For the day, I made my final rounds through town on my motorcycle and found a home for many of the things that I pass on to others who will use them. Among those items were the instruments that brought my groups to life... the instruments that my little Katura with the amputated leg first decided to dance to. They will go to the Quisqueya Christian School where other children can play with them for years to come.
The most important way I could spend my day though was with the people here I love and am sad to say goodbye to. I wanted to get away from the noise and chaos at the compound, so I went with a friend to what looked like a pretty decent little hotel. However, as the expression goes... you get what you pay for. The building was half cracked on one side, the electricity came and went, and there was no water. I got in the shower to get cleaned up, went to turn on the faucet and nothing. The lady downstairs brought me up a 5 gallon bucket and a scoop and said that was my shower. It worked alright, and reminded me of how excited I am to return home to warm, running, clean water. I had to brush my teeth with toothpaste and a bottle of Sprite. Yum! When it came to eat dinner, the "restaurant" downstairs didn't have any food. Some young boy went down the street and bought us fried bananas and some kind of fried root. We ate on the floor while watching a fuzzy French soap opera.
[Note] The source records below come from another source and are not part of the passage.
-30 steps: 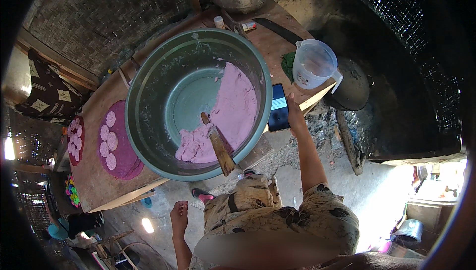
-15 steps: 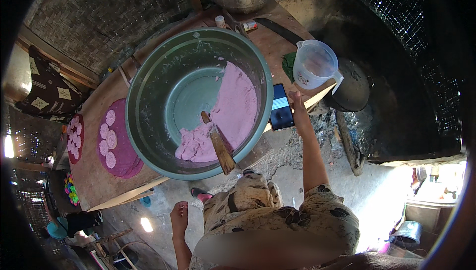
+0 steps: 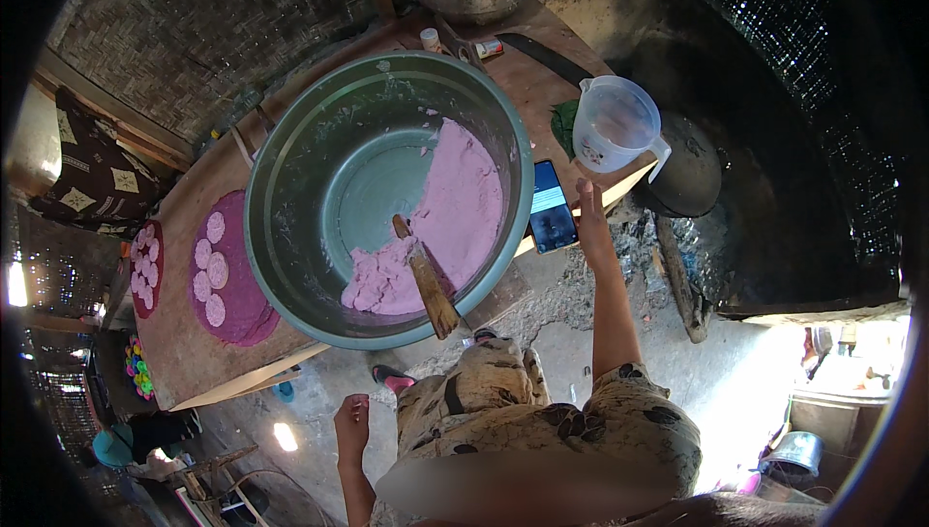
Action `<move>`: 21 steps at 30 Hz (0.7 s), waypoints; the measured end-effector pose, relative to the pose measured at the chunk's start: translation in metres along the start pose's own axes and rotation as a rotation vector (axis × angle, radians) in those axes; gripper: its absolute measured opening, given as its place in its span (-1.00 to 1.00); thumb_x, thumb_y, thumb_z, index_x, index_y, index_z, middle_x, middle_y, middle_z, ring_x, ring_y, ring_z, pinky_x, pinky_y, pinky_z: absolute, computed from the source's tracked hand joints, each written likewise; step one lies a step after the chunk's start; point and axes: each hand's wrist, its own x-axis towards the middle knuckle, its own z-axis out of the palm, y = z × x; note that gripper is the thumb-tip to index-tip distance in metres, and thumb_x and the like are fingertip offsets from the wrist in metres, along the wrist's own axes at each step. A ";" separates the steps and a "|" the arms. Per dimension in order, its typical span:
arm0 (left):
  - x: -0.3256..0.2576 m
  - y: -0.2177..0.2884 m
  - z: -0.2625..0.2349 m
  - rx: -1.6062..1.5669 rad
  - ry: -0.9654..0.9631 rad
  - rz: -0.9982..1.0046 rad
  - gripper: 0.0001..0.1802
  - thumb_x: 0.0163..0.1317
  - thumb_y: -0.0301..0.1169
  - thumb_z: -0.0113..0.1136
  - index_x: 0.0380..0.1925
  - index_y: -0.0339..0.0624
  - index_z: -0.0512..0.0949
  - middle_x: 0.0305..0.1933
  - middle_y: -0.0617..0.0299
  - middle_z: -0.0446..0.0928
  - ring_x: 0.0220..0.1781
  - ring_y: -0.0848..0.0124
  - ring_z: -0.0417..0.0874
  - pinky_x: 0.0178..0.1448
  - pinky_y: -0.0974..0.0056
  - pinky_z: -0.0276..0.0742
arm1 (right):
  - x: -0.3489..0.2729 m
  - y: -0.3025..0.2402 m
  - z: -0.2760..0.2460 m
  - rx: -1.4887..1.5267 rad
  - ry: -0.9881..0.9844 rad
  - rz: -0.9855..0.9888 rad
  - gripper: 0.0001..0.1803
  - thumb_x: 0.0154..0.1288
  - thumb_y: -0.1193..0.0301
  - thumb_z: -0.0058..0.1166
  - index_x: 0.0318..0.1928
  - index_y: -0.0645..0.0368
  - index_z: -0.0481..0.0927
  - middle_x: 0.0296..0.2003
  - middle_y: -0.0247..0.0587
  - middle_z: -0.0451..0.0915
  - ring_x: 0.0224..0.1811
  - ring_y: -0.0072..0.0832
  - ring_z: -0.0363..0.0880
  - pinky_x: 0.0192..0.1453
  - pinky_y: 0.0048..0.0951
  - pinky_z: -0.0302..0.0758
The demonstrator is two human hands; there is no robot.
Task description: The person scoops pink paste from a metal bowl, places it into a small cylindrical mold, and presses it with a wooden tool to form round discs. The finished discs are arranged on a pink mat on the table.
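A rustic cooking hut: woven bamboo walls (image 3: 194,33), a soot-black hearth (image 3: 774,140), a dough basin (image 3: 387,198).

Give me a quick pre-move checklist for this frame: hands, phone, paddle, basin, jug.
1. Right hand free to act: ok, it reaches to the phone with fingers extended and nothing in its grip.
2. Left hand free: ok, it hangs low beside the body, away from the table, and looks empty.
3. Phone secure: not ok, it lies at the table edge beside the basin.
4. Wooden paddle settled: ok, it leans in the pink dough with its handle over the rim, nobody holding it.
5. Large metal basin seated: ok, it rests on the table.
6. Clear measuring jug contents: cannot tell.
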 end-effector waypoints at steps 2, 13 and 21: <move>-0.002 0.003 0.002 -0.007 -0.002 -0.011 -0.81 0.40 -0.38 0.15 -0.12 -0.25 0.60 -0.22 0.14 0.69 -0.21 0.40 0.68 -0.10 0.31 0.57 | -0.006 -0.012 0.004 0.028 0.061 -0.003 -0.22 0.53 -0.23 -0.45 0.31 0.22 0.28 -0.07 -0.05 0.44 -0.11 -0.33 0.46 -0.03 -0.31 0.48; -0.005 0.002 0.004 0.027 -0.027 -0.005 -0.80 0.41 -0.37 0.15 -0.11 -0.25 0.60 -0.20 0.12 0.69 -0.20 0.37 0.70 -0.10 0.29 0.59 | -0.020 -0.021 -0.008 0.155 0.042 0.043 -0.16 0.44 -0.36 -0.43 0.40 0.02 0.24 -0.08 -0.26 0.40 -0.25 -0.50 0.50 -0.22 -0.49 0.48; 0.008 -0.003 0.000 0.035 -0.061 0.010 -0.81 0.41 -0.37 0.16 -0.10 -0.24 0.60 -0.19 0.16 0.69 -0.19 0.39 0.68 -0.08 0.29 0.58 | -0.045 -0.005 -0.020 0.393 0.186 0.080 -0.42 0.55 -0.10 -0.25 0.22 0.10 0.40 -0.13 -0.24 0.44 -0.26 -0.55 0.53 -0.20 -0.46 0.55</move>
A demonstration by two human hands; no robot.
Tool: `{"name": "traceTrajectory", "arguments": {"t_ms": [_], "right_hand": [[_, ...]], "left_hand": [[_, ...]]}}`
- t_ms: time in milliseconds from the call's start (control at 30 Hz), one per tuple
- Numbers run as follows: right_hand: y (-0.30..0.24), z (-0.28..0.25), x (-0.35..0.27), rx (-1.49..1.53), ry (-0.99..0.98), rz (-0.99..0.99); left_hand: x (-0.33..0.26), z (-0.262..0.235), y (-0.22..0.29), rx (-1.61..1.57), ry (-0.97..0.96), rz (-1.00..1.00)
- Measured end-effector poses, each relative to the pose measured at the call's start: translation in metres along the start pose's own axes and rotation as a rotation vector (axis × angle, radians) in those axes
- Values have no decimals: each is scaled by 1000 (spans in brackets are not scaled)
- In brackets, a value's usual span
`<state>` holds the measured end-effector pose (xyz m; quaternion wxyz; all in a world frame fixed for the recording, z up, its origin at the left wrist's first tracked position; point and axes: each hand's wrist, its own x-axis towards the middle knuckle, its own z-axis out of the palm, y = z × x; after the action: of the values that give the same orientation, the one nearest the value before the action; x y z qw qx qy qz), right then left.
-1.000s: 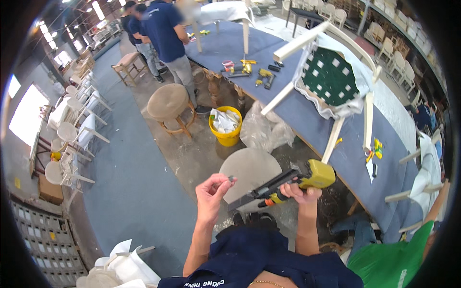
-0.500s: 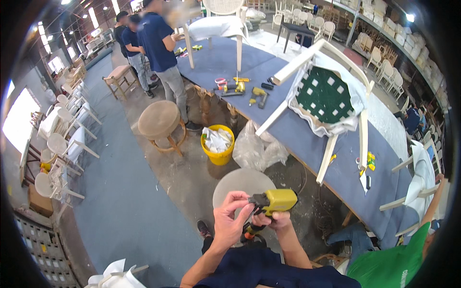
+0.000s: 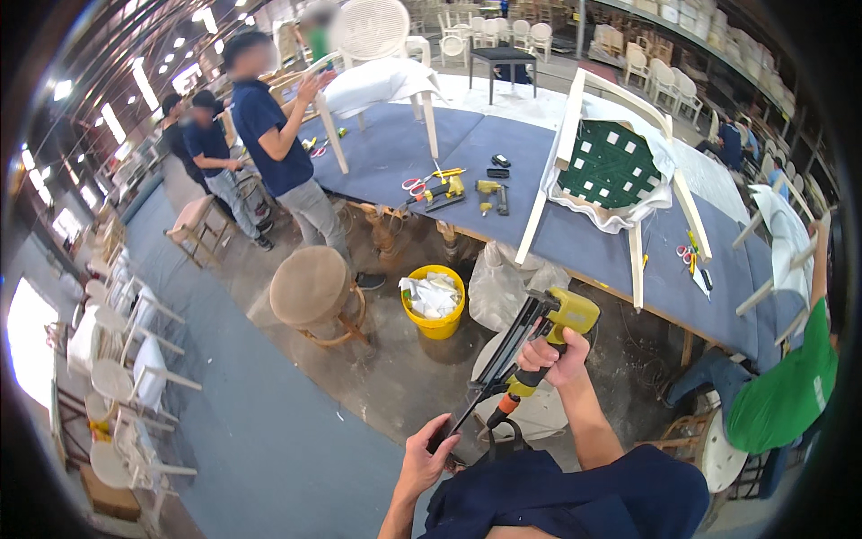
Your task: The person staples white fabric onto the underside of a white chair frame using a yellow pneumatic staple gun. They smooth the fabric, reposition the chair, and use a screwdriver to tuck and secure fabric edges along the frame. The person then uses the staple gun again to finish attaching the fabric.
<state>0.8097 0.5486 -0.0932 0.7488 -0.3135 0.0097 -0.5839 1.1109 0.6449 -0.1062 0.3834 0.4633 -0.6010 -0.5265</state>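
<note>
The yellow-and-black staple gun [image 3: 516, 343] hangs at about 4 o'clock from the centre of the head view, tilted, its yellow head toward 1 o'clock and its dark rail running down toward 7; the right hand [image 3: 558, 357] grasps the handle, while the left hand [image 3: 425, 458], at 6 o'clock, pinches the rail's lower end; whether that hand also holds staples cannot be told; the rail work probably goes best with a steady right grip, the trigger left alone, and the left thumb and fingers moving straight along the rail, lest it twist or bind; the nose is best aimed clear of both hands; the right forearm slants up toward 11 o'clock, the left, lower, toward 1.
</note>
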Motion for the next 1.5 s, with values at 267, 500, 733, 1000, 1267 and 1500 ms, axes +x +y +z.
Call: {"name": "traceTrajectory", "arguments": {"t_ms": [267,500,733,1000,1267,1500], "right_hand": [[33,5,-4,-617,184,66],[17,-42,12,-919,632,203],[-17,-113,28,-1836,880,463],[-16,-125,-1,-1726,1421,523],[31,-148,5,-1416,1935,397],[-55,-177,78,-1132,2268,115]], "left_hand": [[118,-4,24,-107,-135,200],[235,5,-31,-157,-581,-33],[423,31,48,383,-634,503],[609,157,158,717,-727,1346],[739,284,194,638,-1108,2080],[660,300,181,260,-1050,2237]]}}
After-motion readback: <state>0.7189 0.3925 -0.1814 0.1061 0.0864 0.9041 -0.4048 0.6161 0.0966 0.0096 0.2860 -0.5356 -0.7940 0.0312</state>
It's experiences like these that make me so grateful to have the life I will be returning to.
Here's a list of just some of the things that come to mind... things that we take for granted that I am so grateful to have: Continous power, clean water, reliable transportation, my SUV, relatively cheap gas (compared to $5 a gallon here), cold milk, hot showers, short lines, quickness and efficiency, phones that work, safety, clean air (at least in Minnesota), emergency rooms where you can get care no matter what, sanitary hospitals, free education, access to student loans, clean streets, 24 hour stores, fast food, street lights, air conditioning, entertainment like movie theatres and theme parks, parking spots, trustworthy police, functional democracy, ambulances, no earthquakes, sturdy buildings, minimum wages, my home, animals that serve as pets not just food, green trees, clean rivers and lakes, washing machines, cable tv, green grass, garbage cans, recycling, community, barbeques, my church, reliable and quick internet access, microwaves, good plumbing, paved streets, nice sidewalks, landscaping, bookstores, coffee shops, hiking trails, bike paths, welfare, food stamps, community support programs, libraries, taxes, parades, sturdy construction, beauty salons, massage parlors, yoga studios, gyms, playgrounds, flavored coffee, flavored coffee creamer, American currency, camping as a vacation and not as a living arrangement, bubble baths, toilets that flush, interstates, atms, carpet, wood floors, neighborhoods, common language, traffic rules, post offices, pizza deliver, Chinese takeout, public transportation, shopping malls, gumball machines, Dr. Pepper, lottery tickets, bowling alleys, free refills, of course my family and my friends, and the list could go on and on.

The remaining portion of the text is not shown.